DENVER (AP) – U.S. Olympic Committee officials decided Saturday to meet with leaders from about a half-dozen American cities this spring to gauge interest in hosting the 2016 Games, the next step in determining whether a U.S. city will submit a bid.

Buoyed by positive feedback from International Olympic Committee members at a meeting last week in South Korea, the USOC board decided to send representatives to talk to mayors and other business leaders and give them parameters for a possible bid.

USOC chairman Peter Ueberroth, chief executive Jim Scherr and newly appointed international vice president Bob Ctvrtlik will travel to the cities. Ueberroth said he hopes to have all the meetings completed by the end of May.

“As a lot of people said, “The U.S. is back,’ in a way,” Ueberroth said of the meetings in South Korea. “We were well received.”

No American cities have officially announced their interest, although among those thought to have at least preliminary interest are: New York, Philadelphia, Washington, Los Angeles, Chicago, San Francisco and Houston.

Ueberroth stopped short of guaranteeing a U.S. city would make a bid. The USOC is still determining the factors that would weigh into a bid.

Among them is the amount of revenue the 2016 Olympics can be expected to produce and how much a host country will retain.

A big chunk of that revenue comes from TV rights, and the U.S. Olympic TV rights are sold only through 2012.

The idea of a country scouting out its own city for a bid is customary in most places, but not so in the United States. Ueberroth is determined to change that.

One widely held belief for New York’s failure to land the 2012 Games was that the city’s lack of cohesiveness with the country’s Olympic committee didn’t play well with the IOC.

“There has to be a good partnership between the USOC and the bid city,” Ueberroth said. “We’re going to be pretty strong about that point.”

There were no surprises among the list of “musts” the USOC expects from any bid city. They included stadiums for opening ceremonies and track and field, Olympic and media village and adequate hotel and convention space. All the infrastructure must be, in Ueberroth’s words, “already built or fully committed.” Funding for the Olympic stadium in New York fell apart only weeks before the final selection, dealing a devastating blow to the city’s hopes.

The IOC will determine the site of the games in 2009.

Many feel 2016 could be America’s best chance to land the games in the near future, with cities in Africa (Cape Town and Johannesburg) and South America (Rio de Janeiro), two continents that have never held the games, starting to organize possible bids for 2020 and 2024.

Ueberroth said no city should begin putting together committees or raising money until meeting with the USOC, so “we can give them a candid look at the bid process.”

Ctvrtlik’s position was created last month in hopes of improving the USOC’s standing in the Olympic community. Many felt the USOC had grown distant from the world because of the housecleaning it has undergone – now basically complete – in the wake of the Salt Lake City scandals.

Ctvrtlik said choosing an American candidate cannot be a drawn-out process. The USOC hopes to know whether it will submit a bid before the end of the year.

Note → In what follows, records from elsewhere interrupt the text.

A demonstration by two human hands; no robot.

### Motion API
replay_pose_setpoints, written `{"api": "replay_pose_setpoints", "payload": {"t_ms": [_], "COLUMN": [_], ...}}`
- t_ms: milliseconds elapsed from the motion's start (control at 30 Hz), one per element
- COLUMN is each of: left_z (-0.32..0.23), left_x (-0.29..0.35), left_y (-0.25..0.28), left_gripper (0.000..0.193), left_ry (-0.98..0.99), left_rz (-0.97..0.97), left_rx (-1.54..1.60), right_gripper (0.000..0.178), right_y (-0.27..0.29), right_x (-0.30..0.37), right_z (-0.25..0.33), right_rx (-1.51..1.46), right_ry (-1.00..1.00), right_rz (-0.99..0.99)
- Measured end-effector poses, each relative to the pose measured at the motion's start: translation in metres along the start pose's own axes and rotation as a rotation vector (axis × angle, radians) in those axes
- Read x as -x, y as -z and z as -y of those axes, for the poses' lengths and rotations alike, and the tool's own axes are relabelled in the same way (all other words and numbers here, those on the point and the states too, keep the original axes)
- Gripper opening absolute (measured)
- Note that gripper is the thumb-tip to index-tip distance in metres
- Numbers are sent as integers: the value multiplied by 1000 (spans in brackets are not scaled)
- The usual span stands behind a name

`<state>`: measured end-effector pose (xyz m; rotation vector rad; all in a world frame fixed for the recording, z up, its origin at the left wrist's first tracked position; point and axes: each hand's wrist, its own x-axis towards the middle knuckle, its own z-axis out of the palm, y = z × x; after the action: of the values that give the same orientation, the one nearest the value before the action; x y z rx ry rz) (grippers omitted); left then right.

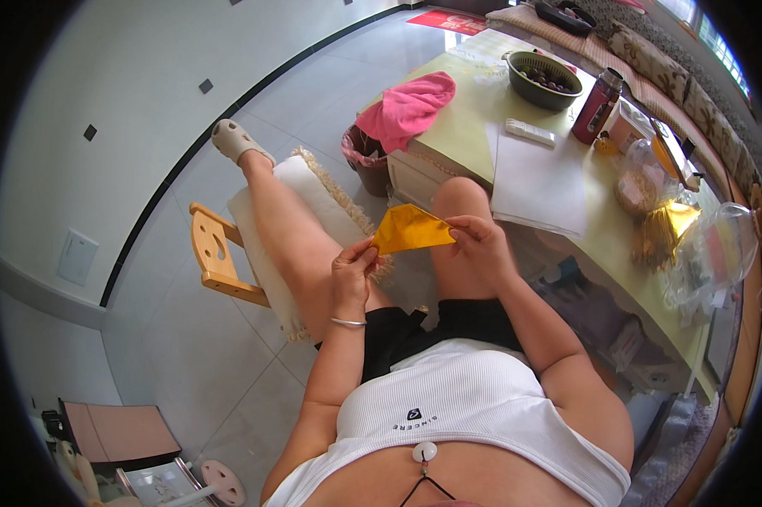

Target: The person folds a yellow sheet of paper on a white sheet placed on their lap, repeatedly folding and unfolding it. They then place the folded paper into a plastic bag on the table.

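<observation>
Between my hands, above my lap, is a folded piece of shiny gold paper (410, 230), its top edge rising to a blunt peak. My left hand (355, 264) pinches its left corner between thumb and fingers. At the opposite corner, my right hand (481, 241) grips the paper the same way. Over on the table at the right lies a bundle of gold paper pieces (656, 237), next to clear plastic bags (719, 253).
The pale green table (461, 101) holds white sheets (537, 182), a white remote (530, 133), a colander of dark fruit (543, 80), a dark red flask (596, 106) and a pink cloth (408, 110). A bin (369, 169) stands beside it. My leg rests over a small wooden chair (216, 253).
</observation>
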<state>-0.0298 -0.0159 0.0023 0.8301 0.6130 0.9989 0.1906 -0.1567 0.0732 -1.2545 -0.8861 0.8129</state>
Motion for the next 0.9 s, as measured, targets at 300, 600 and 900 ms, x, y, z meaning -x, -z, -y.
{"api": "replay_pose_setpoints", "payload": {"t_ms": [300, 600, 900], "left_z": [1, -3, -5], "left_x": [1, 7, 12], "left_y": [5, -9, -15], "left_gripper": [14, 9, 8], "left_ry": [80, -50, -42], "left_rz": [45, 131, 169], "left_rx": [31, -18, -64], "right_gripper": [9, 15, 17], "right_y": [1, -2, -5], "right_x": [5, 8, 8], "right_z": [-5, 21, 28], "right_rx": [125, 512, 793], "right_ry": [111, 357, 711], "right_rz": [-85, -65, -43]}}
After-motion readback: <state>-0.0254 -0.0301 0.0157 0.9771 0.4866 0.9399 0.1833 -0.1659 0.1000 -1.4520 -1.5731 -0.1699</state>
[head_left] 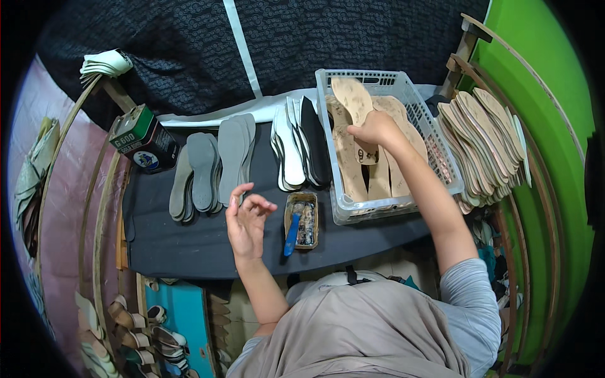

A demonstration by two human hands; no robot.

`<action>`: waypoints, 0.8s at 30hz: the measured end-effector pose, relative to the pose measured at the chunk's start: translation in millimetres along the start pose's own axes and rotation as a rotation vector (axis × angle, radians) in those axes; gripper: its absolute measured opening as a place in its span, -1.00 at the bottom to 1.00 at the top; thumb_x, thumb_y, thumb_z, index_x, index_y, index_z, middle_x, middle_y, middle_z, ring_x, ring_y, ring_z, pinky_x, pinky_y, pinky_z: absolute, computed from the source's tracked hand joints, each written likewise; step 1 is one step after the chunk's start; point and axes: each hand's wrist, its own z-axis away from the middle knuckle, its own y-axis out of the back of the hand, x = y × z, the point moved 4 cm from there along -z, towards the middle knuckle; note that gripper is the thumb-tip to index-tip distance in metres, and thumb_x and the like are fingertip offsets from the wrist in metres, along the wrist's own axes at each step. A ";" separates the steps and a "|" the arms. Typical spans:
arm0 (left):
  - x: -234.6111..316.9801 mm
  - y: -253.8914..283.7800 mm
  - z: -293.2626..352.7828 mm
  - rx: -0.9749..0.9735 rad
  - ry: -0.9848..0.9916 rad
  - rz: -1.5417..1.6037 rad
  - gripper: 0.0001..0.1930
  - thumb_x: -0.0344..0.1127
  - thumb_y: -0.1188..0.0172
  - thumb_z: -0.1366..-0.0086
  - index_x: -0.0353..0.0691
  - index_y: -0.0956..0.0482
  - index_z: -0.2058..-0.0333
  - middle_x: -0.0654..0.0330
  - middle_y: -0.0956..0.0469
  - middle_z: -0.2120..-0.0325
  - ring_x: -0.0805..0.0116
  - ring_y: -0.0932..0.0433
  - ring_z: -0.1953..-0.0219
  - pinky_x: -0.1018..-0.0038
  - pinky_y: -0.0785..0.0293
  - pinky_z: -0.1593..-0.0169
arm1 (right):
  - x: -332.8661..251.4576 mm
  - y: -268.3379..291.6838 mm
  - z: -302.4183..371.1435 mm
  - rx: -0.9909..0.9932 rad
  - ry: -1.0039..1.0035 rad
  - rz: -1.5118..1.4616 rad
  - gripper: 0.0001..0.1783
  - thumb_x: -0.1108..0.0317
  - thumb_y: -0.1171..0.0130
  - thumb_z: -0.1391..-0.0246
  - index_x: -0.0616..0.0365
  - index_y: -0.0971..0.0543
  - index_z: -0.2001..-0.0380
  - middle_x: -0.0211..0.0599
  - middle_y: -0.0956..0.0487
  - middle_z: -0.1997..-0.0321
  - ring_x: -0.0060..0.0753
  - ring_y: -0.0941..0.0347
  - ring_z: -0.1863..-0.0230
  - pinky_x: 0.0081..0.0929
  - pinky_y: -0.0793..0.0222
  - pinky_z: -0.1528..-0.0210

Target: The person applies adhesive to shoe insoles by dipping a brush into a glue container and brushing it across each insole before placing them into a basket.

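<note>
My right hand [378, 131] is closed on a tan insole [350, 94] with dark smudges, raised slantwise over the translucent plastic basket [353, 213]. More tan insoles [403, 123] lie in the basket beneath it. My left hand [247, 223] hovers over the dark table with fingers apart and slightly curled, holding nothing. To its right sits a small, stained open container [314, 233] with a blue-handled brush [292, 236] leaning in it.
Grey insoles [203, 170], white ones [290, 157] and black ones [315, 142] stand in stacks along the table [183, 249]. A green-and-black can [144, 140] is at the back left. A fanned stack of tan soles [482, 148] lies right of the basket. Shoes [170, 346] fill a lower-left rack.
</note>
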 end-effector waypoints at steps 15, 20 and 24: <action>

“We want to make not just Americans, but the entire international community proud,” Ctvrtlik said. “It’s not enough to hold an average Olympics.”

Also at the meeting, board members discussed:

-The efforts of the national governing bodies of all the summer sports in an early look ahead to the Beijing Olympics. Scherr said the 2005 results in major international events were the best on record by the U.S. summer athletes, though he conceded it’s hard to project that into Olympic success three years before the game.

-The need to better define how athletes are expected to behave at the Olympics, a clear result of embarrassments involving Bode Miller, freestyle skier Jeret Peterson and speedskaters Shani Davis and Chad Hedrick.

The USOC will begin the Athlete Ambassador Program, in which high profile athletes will speak about the expectations of Olympians to potential Olympic athletes. The USOC will also review its own code of conduct and try to streamline its own policies so it can act more quickly in case of discipline problems. Normally, discipline problems are first vetted through the national governing boards before the USOC makes a decision.

“We take it seriously,” Scherr said. “It’s our responsibility to help athletes in a performing role to respect our country.”